JH: One of the biggest obstacles to the adoption of quantitative molecular methods in the clinical arena has been the inability of the methods to perform with high reproducibility; in other words it is not that easy for you and I to get comparable results. Reproducibility is extremely important for clinical and preclinical research, and lack of reproducibility is a big disadvantage of qPCR in the laboratory.
The binary and absolute quantification of nucleic acid means that dPCR should provide higher inter-laboratory reproducibility than qPCR. This is what we set out to test in our recent study.
We asked 21 participating laboratories to test for a KRAS point mutation, one of the most challenging types of cancer biomarkers to identify. We prepared all of the test materials at LGC (UK) and the samples were analyzed at the participating laboratories, using the BioRad QX200TM or the BioRad QX100TM Droplet Digital PCR system. Three levels of mutation concentration were analyzed in a background of wild type sequence, from ~0.2% to 12% fractional abundances. The participants in the study had various levels of experience with dPCR, ranging from being highly experienced, to being relatively new to the technique.
SN: What were the findings of the study?
JH: Astonishingly, all of the participating laboratories achieved the same results, and we found no statistically relevant differences in the results. Initially, three of the laboratories were out on the mutant sequence, but these results were corrected following the application of follow-up guidance.

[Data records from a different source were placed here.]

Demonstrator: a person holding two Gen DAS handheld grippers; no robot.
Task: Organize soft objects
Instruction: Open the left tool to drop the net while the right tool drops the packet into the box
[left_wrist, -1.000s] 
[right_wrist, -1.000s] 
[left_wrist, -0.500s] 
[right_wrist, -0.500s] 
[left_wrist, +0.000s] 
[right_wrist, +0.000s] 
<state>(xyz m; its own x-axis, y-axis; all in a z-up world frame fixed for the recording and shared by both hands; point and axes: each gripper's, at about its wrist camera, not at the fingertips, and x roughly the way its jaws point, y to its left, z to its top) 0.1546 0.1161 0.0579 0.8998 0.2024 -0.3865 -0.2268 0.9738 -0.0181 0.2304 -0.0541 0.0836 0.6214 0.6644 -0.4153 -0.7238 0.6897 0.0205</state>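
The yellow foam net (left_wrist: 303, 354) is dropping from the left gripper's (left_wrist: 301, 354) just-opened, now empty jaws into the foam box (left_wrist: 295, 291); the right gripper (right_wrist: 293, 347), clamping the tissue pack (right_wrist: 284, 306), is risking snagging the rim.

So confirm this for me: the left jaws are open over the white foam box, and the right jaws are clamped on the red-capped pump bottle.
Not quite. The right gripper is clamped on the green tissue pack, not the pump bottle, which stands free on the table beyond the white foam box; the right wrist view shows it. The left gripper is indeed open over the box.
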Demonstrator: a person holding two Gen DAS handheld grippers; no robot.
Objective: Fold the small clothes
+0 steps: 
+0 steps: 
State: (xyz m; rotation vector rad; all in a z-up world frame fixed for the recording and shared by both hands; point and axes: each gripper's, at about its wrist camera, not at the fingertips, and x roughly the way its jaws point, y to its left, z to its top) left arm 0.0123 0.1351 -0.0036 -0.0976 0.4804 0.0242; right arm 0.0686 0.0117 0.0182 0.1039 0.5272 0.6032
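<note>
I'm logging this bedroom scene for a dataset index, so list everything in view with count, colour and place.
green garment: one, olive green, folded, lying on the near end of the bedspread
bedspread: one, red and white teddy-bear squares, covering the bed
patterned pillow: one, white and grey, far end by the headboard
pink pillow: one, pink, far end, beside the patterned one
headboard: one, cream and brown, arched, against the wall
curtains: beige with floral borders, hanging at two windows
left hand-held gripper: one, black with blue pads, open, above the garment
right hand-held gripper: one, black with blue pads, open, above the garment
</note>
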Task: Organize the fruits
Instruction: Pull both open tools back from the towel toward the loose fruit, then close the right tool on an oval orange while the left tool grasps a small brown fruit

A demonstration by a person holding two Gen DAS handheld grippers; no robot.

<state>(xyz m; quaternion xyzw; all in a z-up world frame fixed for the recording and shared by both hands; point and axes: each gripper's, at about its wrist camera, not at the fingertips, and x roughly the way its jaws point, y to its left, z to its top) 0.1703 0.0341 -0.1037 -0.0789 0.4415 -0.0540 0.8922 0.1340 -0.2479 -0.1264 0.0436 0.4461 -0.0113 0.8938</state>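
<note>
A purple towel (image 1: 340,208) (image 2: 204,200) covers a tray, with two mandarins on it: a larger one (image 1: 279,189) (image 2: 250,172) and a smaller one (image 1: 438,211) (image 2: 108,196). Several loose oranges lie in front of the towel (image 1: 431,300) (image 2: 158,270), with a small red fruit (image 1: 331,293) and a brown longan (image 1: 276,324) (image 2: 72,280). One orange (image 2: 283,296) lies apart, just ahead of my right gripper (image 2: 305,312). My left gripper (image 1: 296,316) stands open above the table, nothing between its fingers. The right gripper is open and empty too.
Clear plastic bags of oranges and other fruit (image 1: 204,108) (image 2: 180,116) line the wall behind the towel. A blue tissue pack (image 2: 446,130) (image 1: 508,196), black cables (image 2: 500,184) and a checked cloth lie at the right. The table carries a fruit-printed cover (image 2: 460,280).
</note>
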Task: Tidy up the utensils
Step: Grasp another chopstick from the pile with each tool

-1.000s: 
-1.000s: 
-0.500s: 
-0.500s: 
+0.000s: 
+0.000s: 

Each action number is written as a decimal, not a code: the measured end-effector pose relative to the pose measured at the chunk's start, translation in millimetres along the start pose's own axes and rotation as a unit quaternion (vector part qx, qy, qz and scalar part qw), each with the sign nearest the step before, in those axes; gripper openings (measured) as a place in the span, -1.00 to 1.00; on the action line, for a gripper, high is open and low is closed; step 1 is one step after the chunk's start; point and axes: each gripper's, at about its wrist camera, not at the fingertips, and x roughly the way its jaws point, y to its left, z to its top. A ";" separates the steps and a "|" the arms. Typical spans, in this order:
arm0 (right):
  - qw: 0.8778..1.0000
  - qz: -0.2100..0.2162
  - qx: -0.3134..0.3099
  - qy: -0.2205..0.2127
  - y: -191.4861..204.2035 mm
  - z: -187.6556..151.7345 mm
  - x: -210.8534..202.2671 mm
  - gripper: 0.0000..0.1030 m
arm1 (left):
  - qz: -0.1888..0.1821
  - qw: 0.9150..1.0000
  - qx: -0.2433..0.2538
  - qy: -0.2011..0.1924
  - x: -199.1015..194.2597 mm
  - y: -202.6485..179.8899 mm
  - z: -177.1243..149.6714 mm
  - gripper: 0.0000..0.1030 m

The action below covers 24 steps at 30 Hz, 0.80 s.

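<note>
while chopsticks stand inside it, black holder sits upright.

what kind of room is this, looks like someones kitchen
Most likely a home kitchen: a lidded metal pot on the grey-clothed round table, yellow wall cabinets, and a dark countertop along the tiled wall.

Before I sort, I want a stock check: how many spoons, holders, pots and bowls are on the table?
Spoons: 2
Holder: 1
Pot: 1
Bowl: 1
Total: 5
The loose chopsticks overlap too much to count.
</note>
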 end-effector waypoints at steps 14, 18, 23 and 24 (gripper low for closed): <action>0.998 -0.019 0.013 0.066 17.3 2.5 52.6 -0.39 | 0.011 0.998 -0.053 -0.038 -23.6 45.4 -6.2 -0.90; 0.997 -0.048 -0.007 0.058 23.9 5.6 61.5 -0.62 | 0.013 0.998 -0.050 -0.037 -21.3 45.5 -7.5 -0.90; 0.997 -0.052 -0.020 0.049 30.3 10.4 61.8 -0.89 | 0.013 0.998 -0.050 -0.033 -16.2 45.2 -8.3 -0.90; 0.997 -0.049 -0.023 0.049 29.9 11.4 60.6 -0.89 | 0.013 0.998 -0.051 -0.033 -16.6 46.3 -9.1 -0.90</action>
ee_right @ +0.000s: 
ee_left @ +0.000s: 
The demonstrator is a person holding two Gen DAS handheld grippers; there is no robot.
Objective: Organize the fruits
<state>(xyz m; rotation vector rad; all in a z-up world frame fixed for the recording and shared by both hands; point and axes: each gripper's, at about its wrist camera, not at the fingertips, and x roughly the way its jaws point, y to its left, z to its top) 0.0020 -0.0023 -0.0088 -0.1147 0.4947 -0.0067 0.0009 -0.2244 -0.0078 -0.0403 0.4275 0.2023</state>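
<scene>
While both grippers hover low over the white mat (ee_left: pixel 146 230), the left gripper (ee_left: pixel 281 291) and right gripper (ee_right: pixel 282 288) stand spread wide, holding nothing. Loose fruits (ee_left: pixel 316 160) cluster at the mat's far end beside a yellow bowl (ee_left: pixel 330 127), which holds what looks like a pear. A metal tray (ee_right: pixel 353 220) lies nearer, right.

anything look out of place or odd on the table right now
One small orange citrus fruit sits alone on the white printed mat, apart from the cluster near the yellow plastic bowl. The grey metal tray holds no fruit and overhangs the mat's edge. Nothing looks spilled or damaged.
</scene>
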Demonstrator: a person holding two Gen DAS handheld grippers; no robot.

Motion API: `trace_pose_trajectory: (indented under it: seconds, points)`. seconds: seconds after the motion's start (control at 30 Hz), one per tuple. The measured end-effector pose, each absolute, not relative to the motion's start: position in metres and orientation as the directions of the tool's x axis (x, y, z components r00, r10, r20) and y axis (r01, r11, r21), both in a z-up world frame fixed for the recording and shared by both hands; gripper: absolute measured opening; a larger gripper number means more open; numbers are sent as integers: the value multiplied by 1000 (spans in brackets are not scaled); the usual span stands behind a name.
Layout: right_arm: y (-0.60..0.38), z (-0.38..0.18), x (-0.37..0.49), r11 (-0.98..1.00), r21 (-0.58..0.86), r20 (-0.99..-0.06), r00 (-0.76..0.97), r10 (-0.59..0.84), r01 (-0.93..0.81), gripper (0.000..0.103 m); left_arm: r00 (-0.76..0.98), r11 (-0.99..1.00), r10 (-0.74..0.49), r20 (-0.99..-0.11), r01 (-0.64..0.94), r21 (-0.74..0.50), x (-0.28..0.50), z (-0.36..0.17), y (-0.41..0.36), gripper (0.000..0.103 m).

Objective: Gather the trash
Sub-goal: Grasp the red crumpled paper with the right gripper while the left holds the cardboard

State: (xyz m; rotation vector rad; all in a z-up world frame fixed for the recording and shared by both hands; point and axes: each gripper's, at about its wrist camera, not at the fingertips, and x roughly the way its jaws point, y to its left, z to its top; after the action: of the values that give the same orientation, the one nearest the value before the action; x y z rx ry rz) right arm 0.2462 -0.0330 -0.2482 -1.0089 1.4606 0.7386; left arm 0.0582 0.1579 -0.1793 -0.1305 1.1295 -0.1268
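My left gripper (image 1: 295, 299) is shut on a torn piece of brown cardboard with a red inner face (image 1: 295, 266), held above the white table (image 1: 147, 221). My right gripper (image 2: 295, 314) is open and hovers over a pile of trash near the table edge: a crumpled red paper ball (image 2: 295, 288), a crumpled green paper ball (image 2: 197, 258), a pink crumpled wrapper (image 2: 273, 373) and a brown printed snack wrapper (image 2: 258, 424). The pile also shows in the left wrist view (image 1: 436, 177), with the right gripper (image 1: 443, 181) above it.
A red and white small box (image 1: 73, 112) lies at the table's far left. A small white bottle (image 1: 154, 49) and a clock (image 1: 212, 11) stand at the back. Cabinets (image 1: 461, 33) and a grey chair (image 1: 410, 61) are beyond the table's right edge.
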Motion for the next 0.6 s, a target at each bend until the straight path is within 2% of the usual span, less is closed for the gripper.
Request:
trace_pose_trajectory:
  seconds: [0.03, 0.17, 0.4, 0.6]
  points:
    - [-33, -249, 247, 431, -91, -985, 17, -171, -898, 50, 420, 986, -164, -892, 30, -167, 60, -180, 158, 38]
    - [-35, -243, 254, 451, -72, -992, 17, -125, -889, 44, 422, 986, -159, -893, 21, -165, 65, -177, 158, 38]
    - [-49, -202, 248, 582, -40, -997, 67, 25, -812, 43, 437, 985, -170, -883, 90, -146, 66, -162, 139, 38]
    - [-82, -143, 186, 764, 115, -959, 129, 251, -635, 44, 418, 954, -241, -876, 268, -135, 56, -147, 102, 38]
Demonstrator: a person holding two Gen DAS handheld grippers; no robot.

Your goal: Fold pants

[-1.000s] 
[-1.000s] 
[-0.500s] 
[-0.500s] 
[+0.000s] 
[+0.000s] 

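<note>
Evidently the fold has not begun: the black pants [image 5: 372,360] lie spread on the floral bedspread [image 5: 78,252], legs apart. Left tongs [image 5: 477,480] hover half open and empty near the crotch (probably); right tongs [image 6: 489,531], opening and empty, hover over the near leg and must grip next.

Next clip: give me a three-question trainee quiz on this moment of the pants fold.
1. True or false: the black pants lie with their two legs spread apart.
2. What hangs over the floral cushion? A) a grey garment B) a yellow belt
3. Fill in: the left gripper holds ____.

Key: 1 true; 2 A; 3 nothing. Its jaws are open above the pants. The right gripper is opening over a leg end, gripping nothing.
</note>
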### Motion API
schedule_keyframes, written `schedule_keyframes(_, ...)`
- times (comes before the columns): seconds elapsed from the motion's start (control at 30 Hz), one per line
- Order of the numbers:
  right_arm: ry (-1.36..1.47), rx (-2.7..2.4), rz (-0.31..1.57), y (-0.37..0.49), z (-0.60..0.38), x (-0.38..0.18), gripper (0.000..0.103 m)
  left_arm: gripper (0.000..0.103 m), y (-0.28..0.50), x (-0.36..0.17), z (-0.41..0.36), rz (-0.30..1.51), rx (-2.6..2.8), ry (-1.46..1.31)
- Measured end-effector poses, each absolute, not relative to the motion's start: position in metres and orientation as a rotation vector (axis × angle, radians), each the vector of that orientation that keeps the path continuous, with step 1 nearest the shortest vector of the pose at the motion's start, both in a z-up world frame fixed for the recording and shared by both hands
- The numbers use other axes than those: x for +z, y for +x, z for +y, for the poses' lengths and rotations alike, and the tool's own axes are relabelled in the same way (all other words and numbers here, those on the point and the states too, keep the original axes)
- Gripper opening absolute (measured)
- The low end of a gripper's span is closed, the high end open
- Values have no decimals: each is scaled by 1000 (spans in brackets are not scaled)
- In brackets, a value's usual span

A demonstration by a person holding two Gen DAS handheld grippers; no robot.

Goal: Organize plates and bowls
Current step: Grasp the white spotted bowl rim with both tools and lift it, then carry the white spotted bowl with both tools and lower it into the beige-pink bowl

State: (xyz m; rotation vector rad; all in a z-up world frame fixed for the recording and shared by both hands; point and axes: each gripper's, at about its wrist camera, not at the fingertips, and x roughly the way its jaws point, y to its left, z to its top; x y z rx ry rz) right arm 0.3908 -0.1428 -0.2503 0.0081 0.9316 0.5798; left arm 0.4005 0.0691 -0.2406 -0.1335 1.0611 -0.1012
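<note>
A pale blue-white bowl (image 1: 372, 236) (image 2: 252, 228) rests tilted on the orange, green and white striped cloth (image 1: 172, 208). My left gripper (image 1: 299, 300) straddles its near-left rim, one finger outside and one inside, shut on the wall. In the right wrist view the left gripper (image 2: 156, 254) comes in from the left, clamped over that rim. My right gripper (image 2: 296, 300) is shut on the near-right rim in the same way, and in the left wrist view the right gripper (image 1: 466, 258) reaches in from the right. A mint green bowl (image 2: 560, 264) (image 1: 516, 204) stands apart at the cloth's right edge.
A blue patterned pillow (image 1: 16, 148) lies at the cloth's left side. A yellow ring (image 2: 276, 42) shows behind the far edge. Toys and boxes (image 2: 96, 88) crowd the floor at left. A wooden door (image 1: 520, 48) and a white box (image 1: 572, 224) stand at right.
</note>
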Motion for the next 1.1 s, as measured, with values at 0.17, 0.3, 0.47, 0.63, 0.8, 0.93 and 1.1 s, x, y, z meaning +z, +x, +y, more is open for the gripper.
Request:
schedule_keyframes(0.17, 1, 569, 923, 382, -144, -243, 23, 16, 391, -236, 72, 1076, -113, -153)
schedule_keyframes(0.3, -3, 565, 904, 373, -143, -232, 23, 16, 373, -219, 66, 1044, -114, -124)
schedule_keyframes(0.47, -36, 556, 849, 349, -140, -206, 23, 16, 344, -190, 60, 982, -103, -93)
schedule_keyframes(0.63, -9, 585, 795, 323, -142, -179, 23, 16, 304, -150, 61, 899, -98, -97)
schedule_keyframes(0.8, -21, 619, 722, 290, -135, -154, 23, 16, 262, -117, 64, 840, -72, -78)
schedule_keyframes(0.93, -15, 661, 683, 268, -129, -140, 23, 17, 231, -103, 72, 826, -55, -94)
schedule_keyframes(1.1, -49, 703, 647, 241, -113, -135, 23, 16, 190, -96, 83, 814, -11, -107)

Our results demonstrated that fractional abundancies and absolute quantities of mutant sequence, when present as low as 0.2%, can be reproducibly quantified using dPCR, without the need for calibration. This is simply not possible using qPCR, or for that matter, with next generation sequencing (NGS).
SN: What is the significance of these results?
JH: Discussions around dPCR have often focused upon the methods ability to measure rare mutant targets, quantify with high precision or measure genetic relationships where the technique has an advantage over other methods. Such application offers potentially new biomarkers to be measured. What we show here is unprecedented reproducibility, the labs were able to get comparable results with little effort; they simply counted the DNA molecules. This characteristic, while perhaps less exciting than accessing a new biomarker, is potentially dPCRs most powerful accolade. All of a sudden it is much easier for you and I to get the same result; this could have huge potential in clinical research and diagnosis.
In the short term, I see dPCR being used as a reference method, to improve harmonization between laboratories using other method like qPCR, for example when testing viral loads. dPCR could be used to reduce variability between testing laboratories, and in clinical research, scientists may find that they are able to get more comparable results. I’m sometimes asked if dPCR will replace qPCR, and the answer to that is that while this is possible, it is unlikely to happen anytime soon. While dPCR has obvious reproducibility advantages, qPCR is well established, high-throughput and is valuable to clinical manufacturers. While dPCR is very powerful and based on the same underlying chemistries as qPCR, the technique still requires a lot of development.
But dPCR has many possible future applications in areas such as in supporting cancer diagnosis and treatment, but it also has potential in the point-of-care market. In near patient testing, the automated quantification of nucleic acids for rapid diagnostics has much potential, and the simplified binary readout of dPCR lends itself to automation far more than the qPCR amplification curve. It is a very exciting time to be working in the molecular diagnostics field and I suspect dPCR will have an important role to play in advancing human health.